Com toda a certeza, sem medo de errar, não sou fã de Stephen King, notadamente das suas obras nos gêneros terror e ficção sobrenatural. Entretanto, devemos reconhecer que muitas de suas histórias deixaram de ser terror e ficção e escancaram para todos nós o medo da vida real. Desde que passamos a refletir sobre frases e palavras, o que cada uma significa, apresenta perspectivas diferentes.

O MEDO

A princípio, o medo, a incerteza, a dúvida (FUD(*) para os íntimos) e outros sentimentos, são semelhantes e provocam muita confusão. E, como se não bastasse, as comunicações instantâneas, em altíssima velocidade, podem nos levar a equívocos inomináveis. Por exemplo, quando conversamos com uma pessoa ela diz: - Estou com medo! nossas reações variam de acordo com o que nós conceituamos como medo.

Surpreendentemente, se buscarmos um dicionário, a confusão que o rumo da conversa pode tomar é um mistério. É provável que com esta pequena explicação seja possível dimensionar os riscos que estão presentes nas comunicações das redes sociais. Por outro lado, não sei se para piorar ou melhorar, aparecem os emoticons e outros símbolos.

O assustador é que, mesmo com um dicionário acessível a cada pessoa, preferimos sofrer com uma má interpretação. Oscar Wilde disse, no século passado, que: "... vivo com medo de ser mal interpretado(2) ...", imaginem como ele faria hoje.
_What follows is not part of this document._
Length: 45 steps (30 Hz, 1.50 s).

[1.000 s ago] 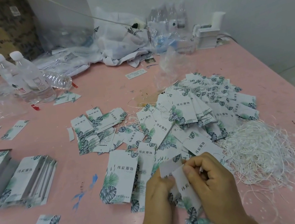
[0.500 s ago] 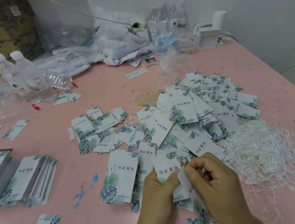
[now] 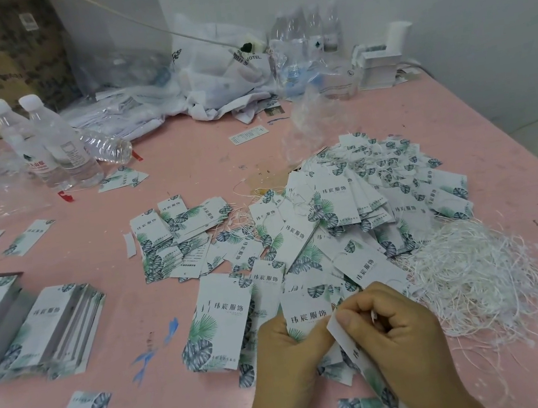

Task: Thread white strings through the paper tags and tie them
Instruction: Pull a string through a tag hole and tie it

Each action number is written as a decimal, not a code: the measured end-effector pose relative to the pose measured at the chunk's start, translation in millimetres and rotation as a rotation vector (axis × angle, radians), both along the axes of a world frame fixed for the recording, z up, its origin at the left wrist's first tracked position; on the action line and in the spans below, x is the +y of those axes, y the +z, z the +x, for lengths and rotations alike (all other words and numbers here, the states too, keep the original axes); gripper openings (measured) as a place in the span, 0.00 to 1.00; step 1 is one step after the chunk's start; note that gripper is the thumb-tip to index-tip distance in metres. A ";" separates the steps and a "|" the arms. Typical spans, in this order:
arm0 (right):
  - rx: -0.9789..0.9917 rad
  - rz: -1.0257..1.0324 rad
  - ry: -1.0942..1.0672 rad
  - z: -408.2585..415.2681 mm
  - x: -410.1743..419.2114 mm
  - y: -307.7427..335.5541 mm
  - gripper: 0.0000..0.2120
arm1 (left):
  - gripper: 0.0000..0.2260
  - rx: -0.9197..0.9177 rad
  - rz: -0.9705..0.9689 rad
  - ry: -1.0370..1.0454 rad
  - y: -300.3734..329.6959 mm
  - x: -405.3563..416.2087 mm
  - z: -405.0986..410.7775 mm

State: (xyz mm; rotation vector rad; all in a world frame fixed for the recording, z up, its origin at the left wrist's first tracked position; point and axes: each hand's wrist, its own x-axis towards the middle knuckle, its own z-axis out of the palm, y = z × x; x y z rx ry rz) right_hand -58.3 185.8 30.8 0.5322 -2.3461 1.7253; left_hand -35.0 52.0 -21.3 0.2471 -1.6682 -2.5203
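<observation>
Tags (image 3: 311, 315) are pinched by left hand (image 3: 290, 366) and right hand (image 3: 392, 331) near the surface's front edge; tearing is risked if the string is forced.

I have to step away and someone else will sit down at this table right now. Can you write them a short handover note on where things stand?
Left hand: grips a small bundle of white leaf-printed paper tags near the front edge of the pink table.
Right hand: pinches the top corner of one narrow white tag; whether a string is through it cannot be seen.
Supplies: tangle of loose white strings right of the hands; neat stacks of unstrung tags at far left.
Done: a heap of tags with strings behind the hands.
Left: finish this tag, then the stacks.
</observation>
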 end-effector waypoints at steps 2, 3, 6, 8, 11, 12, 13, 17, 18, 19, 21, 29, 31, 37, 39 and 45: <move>-0.014 -0.003 0.011 0.1 0.4 0.8 0.03 | 0.16 -0.003 0.002 -0.010 -1.2 -0.3 -0.4; -0.024 0.002 0.020 0.2 0.7 0.9 0.02 | 0.16 -0.005 0.003 -0.011 -1.5 -0.6 -0.7; -0.137 -0.021 0.046 -0.5 3.1 0.0 0.03 | 0.18 -0.022 0.008 0.006 -1.5 -1.8 -1.4; -0.339 -0.189 0.047 -4.8 6.4 -2.2 0.07 | 0.18 -0.039 0.038 0.026 0.0 -2.3 -1.6; -0.674 -0.669 0.069 -19.4 16.9 -6.9 0.07 | 0.21 -0.069 0.085 0.079 3.5 -2.7 -2.2; -0.770 -0.829 0.072 -24.2 19.9 -8.1 0.06 | 0.20 -0.073 0.112 0.084 5.6 -2.6 -2.5; -0.840 -0.951 0.068 -28.1 22.3 -8.9 0.07 | 0.18 -0.073 0.145 0.084 8.2 -2.6 -2.6; -0.777 -0.933 0.063 -27.5 26.4 -7.0 0.08 | 0.15 -0.075 0.245 0.083 16.0 -1.6 -3.3; -0.681 -0.780 0.055 -22.5 25.0 -4.6 0.08 | 0.15 -0.086 0.251 0.078 15.8 -1.0 -3.2; -0.573 -0.581 0.038 -16.2 22.2 -2.7 0.07 | 0.16 -0.093 0.256 0.070 15.8 -0.3 -2.8; -0.363 -0.211 -0.023 -5.3 13.5 -3.9 0.11 | 0.16 -0.094 0.242 0.059 14.4 0.7 -2.7; -0.061 0.005 0.025 1.2 -5.4 -1.9 0.07 | 0.20 -0.071 0.069 0.021 9.1 0.1 -3.0; -0.065 0.023 0.021 0.0 -4.5 -2.6 0.09 | 0.18 -0.070 0.014 0.020 8.7 -0.9 -2.7; -0.097 0.138 -0.012 -4.3 2.9 -9.1 0.11 | 0.09 -0.035 -0.149 -0.008 10.3 -2.4 -0.4; -0.066 0.110 -0.076 -4.6 3.7 -10.1 0.10 | 0.07 -0.017 -0.176 -0.005 14.9 0.8 2.7; 0.082 0.084 -0.144 -3.2 -5.4 -9.0 0.05 | 0.11 0.103 -0.361 -0.100 19.9 6.8 9.9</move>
Desse modo, é necessário um equilíbrio até conversas e pequenos textos, ou ficamos loucos com a cornucópia de sentimentos que podem surgir.

DICIONÁRIOS

Se tomarmos, a princípio, apenas as palavras desespero, dúvida, incerteza e medo (ordem alfabética), e seus significados a coisa se complica. Senão vejamos, quais os conceitos que surgirão numa conversa onde uma pessoa tem medo e a outra está em desespero? Considerando os sinônimos e antônimos, sem entrarmos nos detalhes das acepções, certamente, temos:

Desespero

Sinônimos: estertor, anseio, ansiedade, sofreguidão, vasca, ânsia, cólera, raiva, desalento, desesperança, desesperação.

Antônimos: esperança.

Dúvida

Sinônimos: incerteza, ceticismo, indecisão, hesitação, insegurança, ambiguidade, descrença, suspeita, problema, pergunta, objeção.

Antônimos: certeza, convicção.

Incerteza

Sinônimos: hesitação, indecisão, dúvida, imprecisão.

Antônimos: evidência, certeza.

Medo

Sinônimos: covardia, fraqueza, pavor, pusilanimidade, pânico, susto, temor, terror, fobia.

Antônimos: bravura, coragem, calma, despreocupação.

Desse modo, dá muito medo de entrar em qualquer conversa (nem precisa ser debate) sem termos ao menos uma ideia dos conceitos de nossos interlocutores.

A DÚVIDA E A INCERTEZA

É provável que nenhum filósofo saiba desde quando o medo, enquanto emoção humana, nos acompanha. Certamente, é uma de suas acepções mais amenas (temor) ele nos alerta para os perigos e as ameaças do dia a dia. Raramente, este sentimento se coloca na condição de nos motivar na superação de obstáculos.

E é assim que os filósofos estoicos colocam pensamentos, como prefiro Sêneca, algumas frases dele sugerem grandes reflexões.

"Aquele que teme a morte tem sempre escravizado a si mesmo pela covardia, mesmo que nunca tenha visto um inimigo."

"O medo é o mais ignorante, o mais injurioso de todos os conselheiros."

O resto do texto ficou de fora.